Where the string "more" shows up in a line of the records, copy that line.

++++ GIVEN RECORDS ++++

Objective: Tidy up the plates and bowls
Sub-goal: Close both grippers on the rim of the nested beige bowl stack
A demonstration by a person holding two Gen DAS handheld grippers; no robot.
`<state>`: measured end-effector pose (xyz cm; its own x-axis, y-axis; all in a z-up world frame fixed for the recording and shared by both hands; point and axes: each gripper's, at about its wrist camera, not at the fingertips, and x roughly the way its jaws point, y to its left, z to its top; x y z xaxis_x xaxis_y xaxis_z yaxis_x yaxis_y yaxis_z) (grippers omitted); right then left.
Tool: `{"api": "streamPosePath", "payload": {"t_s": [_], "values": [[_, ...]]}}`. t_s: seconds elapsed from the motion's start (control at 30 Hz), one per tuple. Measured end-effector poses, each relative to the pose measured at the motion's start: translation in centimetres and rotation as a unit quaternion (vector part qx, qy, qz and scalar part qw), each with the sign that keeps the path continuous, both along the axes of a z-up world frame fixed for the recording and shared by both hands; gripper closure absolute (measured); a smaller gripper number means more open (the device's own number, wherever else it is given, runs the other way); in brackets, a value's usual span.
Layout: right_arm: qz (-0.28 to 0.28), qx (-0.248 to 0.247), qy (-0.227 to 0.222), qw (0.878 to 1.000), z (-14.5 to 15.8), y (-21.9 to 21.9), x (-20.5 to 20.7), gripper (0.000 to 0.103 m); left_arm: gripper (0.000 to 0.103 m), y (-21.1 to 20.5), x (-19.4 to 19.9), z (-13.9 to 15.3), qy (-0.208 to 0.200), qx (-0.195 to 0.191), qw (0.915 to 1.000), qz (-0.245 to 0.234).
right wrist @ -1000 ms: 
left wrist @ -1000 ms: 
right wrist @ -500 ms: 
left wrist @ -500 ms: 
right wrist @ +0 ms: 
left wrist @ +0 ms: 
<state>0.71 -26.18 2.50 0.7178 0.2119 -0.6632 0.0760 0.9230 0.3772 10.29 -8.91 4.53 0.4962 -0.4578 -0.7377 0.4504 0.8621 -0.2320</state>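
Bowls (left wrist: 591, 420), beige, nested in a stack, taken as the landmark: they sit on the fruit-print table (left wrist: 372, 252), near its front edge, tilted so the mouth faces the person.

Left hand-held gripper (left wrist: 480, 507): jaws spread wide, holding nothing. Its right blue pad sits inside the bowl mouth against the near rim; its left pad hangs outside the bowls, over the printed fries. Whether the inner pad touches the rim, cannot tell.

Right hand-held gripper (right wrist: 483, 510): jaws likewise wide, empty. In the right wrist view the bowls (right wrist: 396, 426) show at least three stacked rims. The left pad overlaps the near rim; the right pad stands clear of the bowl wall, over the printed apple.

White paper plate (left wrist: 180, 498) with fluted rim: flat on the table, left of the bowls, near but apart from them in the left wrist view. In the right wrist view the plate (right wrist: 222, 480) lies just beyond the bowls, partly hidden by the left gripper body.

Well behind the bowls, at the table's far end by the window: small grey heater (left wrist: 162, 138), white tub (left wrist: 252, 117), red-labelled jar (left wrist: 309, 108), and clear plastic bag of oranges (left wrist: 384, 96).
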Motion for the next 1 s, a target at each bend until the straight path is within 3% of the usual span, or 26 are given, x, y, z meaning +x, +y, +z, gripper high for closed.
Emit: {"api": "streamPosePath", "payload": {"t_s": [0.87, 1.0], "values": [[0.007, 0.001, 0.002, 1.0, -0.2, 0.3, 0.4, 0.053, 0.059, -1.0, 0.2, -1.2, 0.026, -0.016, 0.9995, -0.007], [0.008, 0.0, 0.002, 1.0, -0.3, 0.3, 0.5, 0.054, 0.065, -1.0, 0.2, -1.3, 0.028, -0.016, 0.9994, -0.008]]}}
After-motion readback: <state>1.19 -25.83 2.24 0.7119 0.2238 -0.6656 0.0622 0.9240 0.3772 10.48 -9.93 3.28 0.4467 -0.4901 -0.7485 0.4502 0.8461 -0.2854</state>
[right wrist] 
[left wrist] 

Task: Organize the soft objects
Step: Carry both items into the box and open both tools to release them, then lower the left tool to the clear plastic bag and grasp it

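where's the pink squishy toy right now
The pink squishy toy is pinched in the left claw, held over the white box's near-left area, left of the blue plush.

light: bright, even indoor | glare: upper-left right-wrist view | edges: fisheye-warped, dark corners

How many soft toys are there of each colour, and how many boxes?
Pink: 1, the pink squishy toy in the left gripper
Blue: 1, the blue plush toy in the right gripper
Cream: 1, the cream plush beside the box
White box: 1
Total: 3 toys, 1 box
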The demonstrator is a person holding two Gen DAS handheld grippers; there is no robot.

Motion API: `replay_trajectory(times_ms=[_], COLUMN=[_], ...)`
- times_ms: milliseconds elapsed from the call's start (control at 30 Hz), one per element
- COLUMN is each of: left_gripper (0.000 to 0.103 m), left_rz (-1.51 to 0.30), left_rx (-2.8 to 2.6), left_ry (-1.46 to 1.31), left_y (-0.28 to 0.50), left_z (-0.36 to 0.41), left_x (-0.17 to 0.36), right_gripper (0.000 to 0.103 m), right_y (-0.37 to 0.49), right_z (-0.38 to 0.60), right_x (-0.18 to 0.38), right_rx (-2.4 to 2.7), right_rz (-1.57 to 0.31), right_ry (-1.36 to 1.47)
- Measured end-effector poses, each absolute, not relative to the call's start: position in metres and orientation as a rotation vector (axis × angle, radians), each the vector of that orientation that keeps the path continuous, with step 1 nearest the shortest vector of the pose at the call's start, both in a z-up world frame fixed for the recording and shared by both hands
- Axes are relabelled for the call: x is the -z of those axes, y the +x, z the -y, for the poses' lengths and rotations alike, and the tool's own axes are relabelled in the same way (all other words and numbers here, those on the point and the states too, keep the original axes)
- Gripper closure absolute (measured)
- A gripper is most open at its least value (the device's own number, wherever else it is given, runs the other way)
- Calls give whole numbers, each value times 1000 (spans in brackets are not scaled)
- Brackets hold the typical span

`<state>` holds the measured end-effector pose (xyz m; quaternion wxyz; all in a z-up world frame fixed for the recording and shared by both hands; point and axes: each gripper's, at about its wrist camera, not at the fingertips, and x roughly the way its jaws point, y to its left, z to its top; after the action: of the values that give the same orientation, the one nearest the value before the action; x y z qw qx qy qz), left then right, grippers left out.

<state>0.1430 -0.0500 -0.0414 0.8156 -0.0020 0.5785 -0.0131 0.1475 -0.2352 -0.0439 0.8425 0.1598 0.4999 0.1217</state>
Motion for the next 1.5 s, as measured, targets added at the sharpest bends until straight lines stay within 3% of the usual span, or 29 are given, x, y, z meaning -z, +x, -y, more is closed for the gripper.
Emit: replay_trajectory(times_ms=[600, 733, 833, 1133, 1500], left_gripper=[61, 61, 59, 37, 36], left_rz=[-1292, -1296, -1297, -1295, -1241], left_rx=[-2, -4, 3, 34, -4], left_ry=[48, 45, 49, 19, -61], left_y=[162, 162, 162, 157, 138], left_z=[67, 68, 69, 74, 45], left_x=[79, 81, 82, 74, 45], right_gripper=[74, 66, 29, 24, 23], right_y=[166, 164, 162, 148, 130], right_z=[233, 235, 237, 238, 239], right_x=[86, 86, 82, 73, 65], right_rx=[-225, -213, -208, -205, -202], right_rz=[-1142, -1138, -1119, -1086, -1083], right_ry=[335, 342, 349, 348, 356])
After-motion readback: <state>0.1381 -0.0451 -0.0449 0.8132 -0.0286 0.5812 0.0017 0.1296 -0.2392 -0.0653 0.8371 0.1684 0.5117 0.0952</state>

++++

EXPECTED OUTPUT:
Tool: `{"api": "streamPosePath", "payload": {"t_s": [_], "values": [[_, ...]]}}`. t_s: seconds elapsed from the motion's start (control at 30 Hz), one per tuple. Measured end-effector poses, each relative to the pose measured at the motion's start: translation in centimetres and rotation as a unit quaternion (vector part qx, qy, qz and scalar part qw), each with the sign that keeps the path continuous, both along the axes of a z-up world frame fixed for the recording and shared by both hands; gripper closure absolute (measured); a smaller gripper number means more open (the device's own number, wherever else it is given, runs the other way); in brackets, a value's usual span.
Motion for the next 1.5 s, as measured, targets added at the sharpest bends until straight lines stay within 3% of the usual span, or 29 are given, x, y, z meaning -z, +x, -y, more is closed for the gripper.

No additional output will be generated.